• **Work required**
Retype each line exactly as it stands, beginning at the first line of the material and finishing with the line that contains "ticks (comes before".

• **Data shown**
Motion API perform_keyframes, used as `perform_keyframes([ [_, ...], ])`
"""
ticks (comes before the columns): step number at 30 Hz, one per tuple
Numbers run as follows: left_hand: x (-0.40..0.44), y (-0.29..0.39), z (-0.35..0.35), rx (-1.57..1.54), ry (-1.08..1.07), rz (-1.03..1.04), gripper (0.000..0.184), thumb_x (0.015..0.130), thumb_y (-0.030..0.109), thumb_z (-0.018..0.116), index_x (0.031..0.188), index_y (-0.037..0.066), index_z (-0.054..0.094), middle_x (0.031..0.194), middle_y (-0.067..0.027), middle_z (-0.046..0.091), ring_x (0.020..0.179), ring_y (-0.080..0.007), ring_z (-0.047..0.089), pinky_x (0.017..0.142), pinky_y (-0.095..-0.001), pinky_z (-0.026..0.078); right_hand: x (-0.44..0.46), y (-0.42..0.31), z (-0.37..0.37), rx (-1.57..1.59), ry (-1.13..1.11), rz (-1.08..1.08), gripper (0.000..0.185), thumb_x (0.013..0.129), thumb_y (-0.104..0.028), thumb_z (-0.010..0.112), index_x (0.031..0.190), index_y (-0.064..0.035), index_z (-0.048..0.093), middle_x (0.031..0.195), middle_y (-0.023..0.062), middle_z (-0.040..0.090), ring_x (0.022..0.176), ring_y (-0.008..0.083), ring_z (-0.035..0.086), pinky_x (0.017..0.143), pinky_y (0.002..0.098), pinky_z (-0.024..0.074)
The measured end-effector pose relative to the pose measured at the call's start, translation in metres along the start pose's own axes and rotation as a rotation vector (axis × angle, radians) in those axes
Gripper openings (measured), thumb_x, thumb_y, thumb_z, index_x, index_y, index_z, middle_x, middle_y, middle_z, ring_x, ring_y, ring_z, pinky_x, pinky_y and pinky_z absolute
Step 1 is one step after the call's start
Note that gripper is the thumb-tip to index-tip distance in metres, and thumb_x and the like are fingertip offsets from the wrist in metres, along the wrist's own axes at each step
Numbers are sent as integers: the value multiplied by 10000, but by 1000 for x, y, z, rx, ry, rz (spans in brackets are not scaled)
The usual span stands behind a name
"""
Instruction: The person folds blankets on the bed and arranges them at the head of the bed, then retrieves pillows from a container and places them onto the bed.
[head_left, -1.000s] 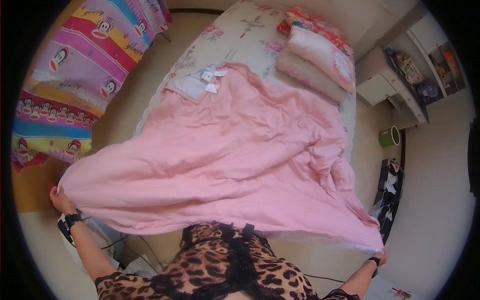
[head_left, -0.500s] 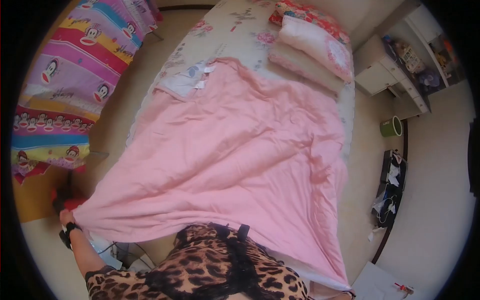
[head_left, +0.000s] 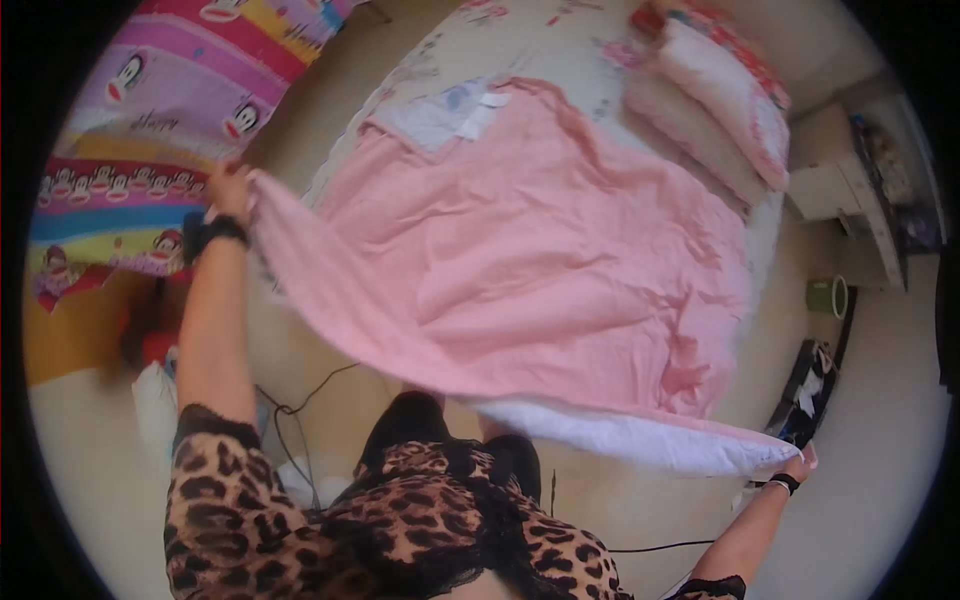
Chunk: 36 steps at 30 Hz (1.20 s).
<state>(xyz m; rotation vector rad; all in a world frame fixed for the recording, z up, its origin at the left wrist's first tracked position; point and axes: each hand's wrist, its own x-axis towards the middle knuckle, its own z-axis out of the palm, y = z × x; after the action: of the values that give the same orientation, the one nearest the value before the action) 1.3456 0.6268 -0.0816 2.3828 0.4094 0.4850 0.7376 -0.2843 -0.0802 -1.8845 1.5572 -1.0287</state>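
Note:
A pink quilt [head_left: 560,250] lies wrinkled over the bed, its near edge lifted off and stretched between my hands. My left hand [head_left: 230,190], a black watch on its wrist, is closed on the quilt's left corner, raised near the patterned cloth. At the lower right, my right hand [head_left: 797,464] grips the other near corner, with a dark band on that wrist. White underside shows along the edge by my right hand. At the far left, a folded-back corner reveals a pale lining [head_left: 425,118] and white tags [head_left: 482,116].
Pillows [head_left: 722,100] lie at the bed's far right on a floral sheet [head_left: 530,50]. A monkey-print cloth [head_left: 160,110] covers something at left. Along the right wall are a white desk [head_left: 840,180], a green bin [head_left: 827,297] and a black case [head_left: 806,385]. Cables [head_left: 290,408] run across the floor.
My left hand has gone up and forward with its quilt corner. My right hand has moved up and outward to the right. The near edge now hangs in the air, showing its white underside.

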Motion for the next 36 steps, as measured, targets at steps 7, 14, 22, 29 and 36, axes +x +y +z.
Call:
perform_keyframes([
  [7, -7, 7, 99, -151, -189, 108, 415, 796, 68, 586, 1197, 19, 491, 1186, -118, 519, 1087, -204, 484, 909, -304, 391, -20, -11, 94, -448, -58, -75, 525, 659, -80, 521, 1164, 58, 482, 1059, 232, 565, 949, 363, 559, 874, 396, 427],
  [14, -98, -118, 107, -283, -360, -352, 467, 800, 93, 600, 1235, 24, 447, 1231, -121, 484, 1137, -226, 450, 970, -311, 342, -106, 89, 182, -724, -492, -386, 385, 731, -127, 554, 1081, 34, 548, 1050, 235, 572, 959, 368, 547, 853, 400, 430],
  [22, -232, -308, 103, -462, -384, -1318, 533, 860, 426, 539, 1286, 149, 377, 1292, -50, 445, 1125, -245, 441, 858, -433, 366, -482, 97, 233, -467, -1223, -417, 512, 666, -120, 678, 1132, 7, 506, 1016, 146, 557, 949, 284, 518, 846, 371, 409],
  [29, -175, -288, 159, -810, -8, -1316, 589, 830, 570, 488, 1181, 97, 477, 1088, -87, 541, 914, -247, 515, 738, -447, 436, -599, 71, 295, -1015, -1104, -871, 566, 821, -141, 502, 1335, -57, 283, 1344, 183, 344, 1209, 341, 381, 974, 476, 332],
  [36, -29, -270, 87, -1078, 192, -759, 376, 949, 304, 406, 1173, 9, 464, 1201, -131, 522, 1089, -255, 521, 953, -400, 427, -513, 35, 309, -782, -1226, -541, 100, 765, -40, 490, 843, -14, 547, 792, 183, 561, 786, 380, 543, 695, 439, 435],
])
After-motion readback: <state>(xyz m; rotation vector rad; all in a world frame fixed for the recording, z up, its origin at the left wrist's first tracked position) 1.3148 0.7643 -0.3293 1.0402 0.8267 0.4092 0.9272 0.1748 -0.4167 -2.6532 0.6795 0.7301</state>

• **Answer for this exercise**
Motion API perform_keyframes, used as `perform_keyframes([ [_, ...], ])`
"""
ticks (comes before the columns): step number at 30 Hz, one per tuple

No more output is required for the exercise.